Task description: Will you quote precisely the lines that run from the top of the material below to the line containing "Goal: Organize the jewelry", both ends included?

Input data:

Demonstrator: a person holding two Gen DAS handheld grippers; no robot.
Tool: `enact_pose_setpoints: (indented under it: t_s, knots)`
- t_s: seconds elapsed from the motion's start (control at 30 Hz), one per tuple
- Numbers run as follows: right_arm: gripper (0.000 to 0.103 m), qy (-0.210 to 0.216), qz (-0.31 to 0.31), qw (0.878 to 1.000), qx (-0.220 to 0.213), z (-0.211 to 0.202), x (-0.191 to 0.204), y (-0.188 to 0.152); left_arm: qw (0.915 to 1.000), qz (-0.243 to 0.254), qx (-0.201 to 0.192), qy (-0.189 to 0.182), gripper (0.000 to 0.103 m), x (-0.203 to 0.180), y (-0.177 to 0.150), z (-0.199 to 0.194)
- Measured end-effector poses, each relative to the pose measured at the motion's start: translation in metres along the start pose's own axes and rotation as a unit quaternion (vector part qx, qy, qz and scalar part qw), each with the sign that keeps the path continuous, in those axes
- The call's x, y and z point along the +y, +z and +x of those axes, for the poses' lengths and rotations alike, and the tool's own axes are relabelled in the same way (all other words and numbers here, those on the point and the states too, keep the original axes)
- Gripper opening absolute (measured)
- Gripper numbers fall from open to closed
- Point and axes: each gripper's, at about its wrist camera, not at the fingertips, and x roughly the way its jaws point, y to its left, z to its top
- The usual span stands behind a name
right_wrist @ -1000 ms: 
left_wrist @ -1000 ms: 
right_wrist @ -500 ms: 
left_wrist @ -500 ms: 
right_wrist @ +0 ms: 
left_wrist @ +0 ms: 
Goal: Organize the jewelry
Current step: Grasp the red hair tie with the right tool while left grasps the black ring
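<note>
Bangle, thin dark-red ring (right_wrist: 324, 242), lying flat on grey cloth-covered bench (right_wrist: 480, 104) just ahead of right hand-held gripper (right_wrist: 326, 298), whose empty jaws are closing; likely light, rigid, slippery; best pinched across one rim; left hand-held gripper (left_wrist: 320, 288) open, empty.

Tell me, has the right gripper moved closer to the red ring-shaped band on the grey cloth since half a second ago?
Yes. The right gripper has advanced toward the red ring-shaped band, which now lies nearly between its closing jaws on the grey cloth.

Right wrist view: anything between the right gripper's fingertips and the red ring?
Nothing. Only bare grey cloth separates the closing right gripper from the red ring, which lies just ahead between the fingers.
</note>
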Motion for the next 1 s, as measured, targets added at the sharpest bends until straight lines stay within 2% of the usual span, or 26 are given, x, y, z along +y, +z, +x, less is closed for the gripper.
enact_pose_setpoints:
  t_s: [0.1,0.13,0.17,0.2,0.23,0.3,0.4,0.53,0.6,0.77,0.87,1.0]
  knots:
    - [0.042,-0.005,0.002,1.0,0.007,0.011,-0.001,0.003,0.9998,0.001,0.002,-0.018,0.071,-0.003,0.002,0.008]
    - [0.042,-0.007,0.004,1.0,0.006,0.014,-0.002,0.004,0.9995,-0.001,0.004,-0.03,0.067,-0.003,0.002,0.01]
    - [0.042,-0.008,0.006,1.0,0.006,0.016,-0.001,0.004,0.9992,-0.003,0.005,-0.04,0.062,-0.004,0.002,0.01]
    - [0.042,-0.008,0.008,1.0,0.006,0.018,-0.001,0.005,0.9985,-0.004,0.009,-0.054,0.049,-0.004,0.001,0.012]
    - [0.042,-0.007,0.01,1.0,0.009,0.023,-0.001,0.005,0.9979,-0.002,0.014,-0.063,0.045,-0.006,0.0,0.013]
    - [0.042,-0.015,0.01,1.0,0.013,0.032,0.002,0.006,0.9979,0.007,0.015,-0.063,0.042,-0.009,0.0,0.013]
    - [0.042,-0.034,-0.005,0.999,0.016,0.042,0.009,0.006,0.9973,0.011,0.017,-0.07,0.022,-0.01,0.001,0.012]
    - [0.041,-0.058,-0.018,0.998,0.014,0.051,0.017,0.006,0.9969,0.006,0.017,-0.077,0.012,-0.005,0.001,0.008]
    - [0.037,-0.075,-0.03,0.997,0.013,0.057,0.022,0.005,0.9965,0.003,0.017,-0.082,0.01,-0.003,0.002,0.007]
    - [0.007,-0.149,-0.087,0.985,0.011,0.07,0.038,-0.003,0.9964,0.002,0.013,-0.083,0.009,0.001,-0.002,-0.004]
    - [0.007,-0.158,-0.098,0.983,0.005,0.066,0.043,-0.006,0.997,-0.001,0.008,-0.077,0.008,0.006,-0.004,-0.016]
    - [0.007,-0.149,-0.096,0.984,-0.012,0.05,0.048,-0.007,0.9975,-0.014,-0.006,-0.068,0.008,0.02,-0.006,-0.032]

Problem solution:
Demonstrator: a person holding two Gen DAS handheld grippers; no robot.
Tool: `enact_pose_setpoints: (indented under it: t_s, knots)`
- t_s: seconds elapsed from the motion's start (control at 30 Hz), one per tuple
- Numbers run as follows: right_arm: gripper (0.000 to 0.103 m), qy (-0.210 to 0.216), qz (-0.31 to 0.31), qw (0.878 to 1.000), qx (-0.220 to 0.213), z (-0.211 to 0.202), x (-0.191 to 0.204), y (-0.188 to 0.152); left_arm: qw (0.915 to 1.000), qz (-0.243 to 0.254), qx (-0.201 to 0.192), qy (-0.189 to 0.182), gripper (0.000 to 0.103 m), x (-0.203 to 0.180), y (-0.177 to 0.150), z (-0.199 to 0.194)
- Measured end-effector poses, each relative to the pose measured at the motion's start: translation in metres along the start pose's own axes and rotation as a unit quaternion (vector part qx, qy, qz and scalar part qw), each with the sign that keeps the path continuous, in those axes
- The call's x, y and z point along the +y, +z and +x of those axes, for the poses' lengths and rotations alike, and the tool's own axes are relabelled in the same way (all other words and numbers here, those on the point and the states too, keep the original axes)
- Gripper opening absolute (measured)
- Gripper numbers fall from open to closed
- Point and axes: each gripper's, at about its wrist camera, not at the fingertips, and x roughly the way its jaws point, y to its left, z to its top
- The usual span stands behind a name
right_wrist @ -1000 ms: 
left_wrist @ -1000 ms: 
right_wrist @ -500 ms: 
left_wrist @ -500 ms: 
right_wrist @ +0 ms: 
left_wrist @ +0 ms: 
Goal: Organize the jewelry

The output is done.